If you’re in any sort of city, you might get stopped by some parks authority person. If you aren’t, you might suffer serious injury.

The activities aren’t appropriate for those habitats.

Another approach to habitat says that we can “change” habitat to make people become more physically active. This “rats in a maze” approach works sometimes to some extent.

The research on “the built environment” says – Put sidewalks where there were none, and more people walk places (supposedly…at least, more people are using the sidewalk you built).

But none of it address the “problem” of physical activity, or how “change” really happens.

In the method I study, we train with our “problems.” We literally take them into movement. It could be a word or a concept or a dialectical issue. We hold the issue in mind, speak it out loud, sing it, break it into pieces and sound out the parts, break it into parts and jumble them around, look for similar things and their relations to one another, etc. We do this in movement.


Because the seat of knowledge is the Earth, and there is only one path to it – the Heart. The Heart is accessed through movement and focus. Intention. So we focus in movement, and get to the heart of the matter, which is always grounded in earth.

So what is the problem of physical activity?

It is that no one has Heart. I guarantee you, if you can make the pill that gives people Heart that connects to the Earth, you will solve the physical activity “crisis.”

How can I prove that this is the case?

Look at the people who extrapolate on the problem. Most of them are trapped in dialectic. They have no heart. The don’t, themselves, move. It might be better to ask them what stops them…and go from there.

Then look at the people who seem to have no “problem”…regardless of their environment.

What is the common denominator?

They all share Heart. Their own Heart, to be sure, but they all have Heart. They put it into practice. They connect through it. Some of them are connected to Earth, but not all – that is a much more advanced path, and one that’s not very much discussed these days.

So, “problem” solved. Get on with it.

Brought to You By The Makers of Habitat
As far as habitat is concerned, what is it?
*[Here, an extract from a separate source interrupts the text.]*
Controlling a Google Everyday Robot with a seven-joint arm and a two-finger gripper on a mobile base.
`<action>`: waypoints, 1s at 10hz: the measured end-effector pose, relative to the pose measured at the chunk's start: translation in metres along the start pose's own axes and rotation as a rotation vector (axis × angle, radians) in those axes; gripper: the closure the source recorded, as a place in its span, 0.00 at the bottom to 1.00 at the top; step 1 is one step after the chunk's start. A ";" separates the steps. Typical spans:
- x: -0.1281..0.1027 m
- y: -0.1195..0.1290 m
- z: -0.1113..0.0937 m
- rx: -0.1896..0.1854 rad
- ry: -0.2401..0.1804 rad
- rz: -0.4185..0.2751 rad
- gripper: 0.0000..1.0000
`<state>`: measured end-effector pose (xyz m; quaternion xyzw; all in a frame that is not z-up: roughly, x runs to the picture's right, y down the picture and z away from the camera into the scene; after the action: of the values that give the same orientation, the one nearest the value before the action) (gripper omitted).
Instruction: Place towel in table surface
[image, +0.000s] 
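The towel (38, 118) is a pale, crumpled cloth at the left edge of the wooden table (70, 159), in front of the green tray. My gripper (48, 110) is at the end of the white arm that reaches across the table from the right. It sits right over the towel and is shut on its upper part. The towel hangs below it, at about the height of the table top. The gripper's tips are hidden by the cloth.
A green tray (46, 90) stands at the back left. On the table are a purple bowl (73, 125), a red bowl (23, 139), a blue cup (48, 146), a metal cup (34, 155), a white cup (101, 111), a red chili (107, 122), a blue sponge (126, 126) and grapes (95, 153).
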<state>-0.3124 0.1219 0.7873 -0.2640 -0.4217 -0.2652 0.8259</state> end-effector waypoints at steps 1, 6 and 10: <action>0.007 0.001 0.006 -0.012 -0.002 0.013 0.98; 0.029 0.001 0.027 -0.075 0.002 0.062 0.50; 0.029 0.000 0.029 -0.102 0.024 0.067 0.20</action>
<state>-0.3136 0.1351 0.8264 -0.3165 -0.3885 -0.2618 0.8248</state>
It is the Earth. It is the “matter.” It is the “matter,” for instance, in “What’s the matter?” Get down to the “matter” at hand…etc.

It is YOUR Earth. The one right under your feet, right now. Or under the the building that’s under your feet right now.

But it’s also those other things you can see hear smell and touch on that Earth under your feet. Look around you. That’s your habitat.

It’s the texture of your relationships. It’s the smell of fresh autumn breeze (even if that’s only from your Tide liquid laundry detergent).

It is the tangible essence of your own relationship with yourself. All of those things – your histories, your stories, your inner voice, the way you treat yourself.

Sociologists (Aristotle, Mauss, Elias, Bourdieu) have made up and/or borrowed the word “habitus” to try to make a special word for it. But habitat is a better word, because it’s one we already use.

So say it like you mean it. Own your habitat. Let it enter your Heart, and lead you to the Earth.